– Но вы пошли-таки на убийство.
– Господи! Подумайте сами, что я выигрывал в случае смерти родителей? Я ведь зависел от них! И материально, и, если хотите, морально… В конце концов, я по-настоящему любил их. Это подтвердит каждый, кто знает нашу семью. А Ларочка? Я в ней души не чаял!
– Вы говорили людям другое. – Гольст полистал дело. – Вот, например: «Мой отец как Плюшкин: тащит всякое барахло в дом. Над ним смеются».
– Кто это наклеветал?
– Это показания бабы Мани, тети вашей матери. Она же сказала, что вы родную мать называли курицей. Неумная, говорили, женщина, не знает значения слова «утрировать»… И вообще ваши родители – цитирую – «глупые, тупые мещане, совсем не близки мне по духу»…
– Ну, знаете! – Ветров задохнулся. – А баба Маня, если хотите знать, вообще выжила из ума! Старческий маразм!
– Нечто подобное о родителях вы говорили еще Ангелине Карповне, сестре отца, а также друзьям. Могу зачитать их показания.
– Не хочу слышать! – отрезал Ветров. – Завистники!
– О сестре вы тоже отзывались не очень-то нежно, – невозмутимо продолжал Гольст, листая страницы дела. – «Лариса – дура. Самое страшное, что с ней придется делиться дачей и всем, что останется от родителей».
– Кто?.. Кто все это выдумал? – Ветров от злости и волнения стал заикаться.
– Ваш приятель Геворкян. Эти слова вы сказали ему за три дня до убийства сестры.
– Врет! – выкрикнул Ветров. – Простить не может, что его девушка в меня влюбилась. Он меня ненавидит!
– Я этого не заметил. Геворкян уважает вас. Кстати, он помог вам организовать похороны, присутствовал на них. Правда, его удивило, что вы тогда не пролили и слезинки…
– Слезы – бабское дело! – парировал Ветров. – Я вообще не помню, когда плакал. Говорят, в детстве я тоже не…
– Да нет, Борис Александрович, – перебил Гольст, – плакали. И даже рыдали.
– Это когда же? – подозрительно спросил Ветров.
– Может, вы действительно не помните… А ваша тетя, Ангелина Карповна, помнит.
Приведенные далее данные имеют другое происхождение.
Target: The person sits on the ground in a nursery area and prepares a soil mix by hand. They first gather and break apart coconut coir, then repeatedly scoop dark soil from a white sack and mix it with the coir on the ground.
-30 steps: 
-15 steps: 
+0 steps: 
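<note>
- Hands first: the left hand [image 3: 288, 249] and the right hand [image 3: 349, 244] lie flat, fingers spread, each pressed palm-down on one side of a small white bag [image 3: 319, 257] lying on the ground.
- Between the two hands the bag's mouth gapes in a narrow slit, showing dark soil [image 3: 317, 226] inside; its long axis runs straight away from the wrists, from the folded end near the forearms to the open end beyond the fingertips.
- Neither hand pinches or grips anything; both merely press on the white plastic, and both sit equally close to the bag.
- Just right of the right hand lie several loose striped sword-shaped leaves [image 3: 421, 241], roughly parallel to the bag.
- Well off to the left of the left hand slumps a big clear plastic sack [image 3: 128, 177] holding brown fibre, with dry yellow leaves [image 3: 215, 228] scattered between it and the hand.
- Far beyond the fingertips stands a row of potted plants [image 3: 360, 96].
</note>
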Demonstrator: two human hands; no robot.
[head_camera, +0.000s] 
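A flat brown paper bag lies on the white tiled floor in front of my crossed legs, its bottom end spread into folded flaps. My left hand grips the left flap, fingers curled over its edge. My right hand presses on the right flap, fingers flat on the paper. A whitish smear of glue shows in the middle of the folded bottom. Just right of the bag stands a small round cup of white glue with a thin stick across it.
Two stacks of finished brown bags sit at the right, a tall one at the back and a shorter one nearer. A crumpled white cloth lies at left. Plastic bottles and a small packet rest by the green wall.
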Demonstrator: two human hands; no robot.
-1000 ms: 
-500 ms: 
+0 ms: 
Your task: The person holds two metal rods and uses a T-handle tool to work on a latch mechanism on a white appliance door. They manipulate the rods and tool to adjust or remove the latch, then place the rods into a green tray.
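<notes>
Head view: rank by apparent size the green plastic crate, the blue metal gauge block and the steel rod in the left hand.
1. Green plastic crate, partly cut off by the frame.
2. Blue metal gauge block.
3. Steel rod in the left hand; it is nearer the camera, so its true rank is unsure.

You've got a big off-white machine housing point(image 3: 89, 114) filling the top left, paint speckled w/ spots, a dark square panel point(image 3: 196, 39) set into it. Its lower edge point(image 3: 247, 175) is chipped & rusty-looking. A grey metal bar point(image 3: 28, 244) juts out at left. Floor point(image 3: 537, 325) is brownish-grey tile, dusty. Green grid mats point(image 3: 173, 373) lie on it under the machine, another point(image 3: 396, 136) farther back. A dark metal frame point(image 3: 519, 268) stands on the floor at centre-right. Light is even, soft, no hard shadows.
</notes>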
Вам было шесть лет. Вас повезли в Ялту. Мама и тетя. Отец выдал матери тридцать рублей, в старых еще деньгах, на мороженое и конфеты для вас. Мать истратила их по назначению. Вы же потребовали эти тридцать рублей себе. Мол, отец дал их вам. Сколько Надежда Федоровна ни убеждала, что деньги истрачены на вас же, вы не хотели этого понять, кричали на мать, плакали…
– Я действительно не помню этого, – мрачно заявил Борис. – И не пойму, куда вы клоните.
– Все туда же… Объясняю: почему вы убили сестру и родителей.
– Из-за тех тридцати, простите, по-новому трех рублей? – усмехнулся Ветров. – Любой, даже малограмотный психолог посмеялся бы над такими выводами.
– Теперь сумма выражается куда более солидной цифрой. Одна дача сколько стоит! Кстати, какую цену вы запросили с Лебедянского?
– Кого-кого? – словно не расслышал Ветров.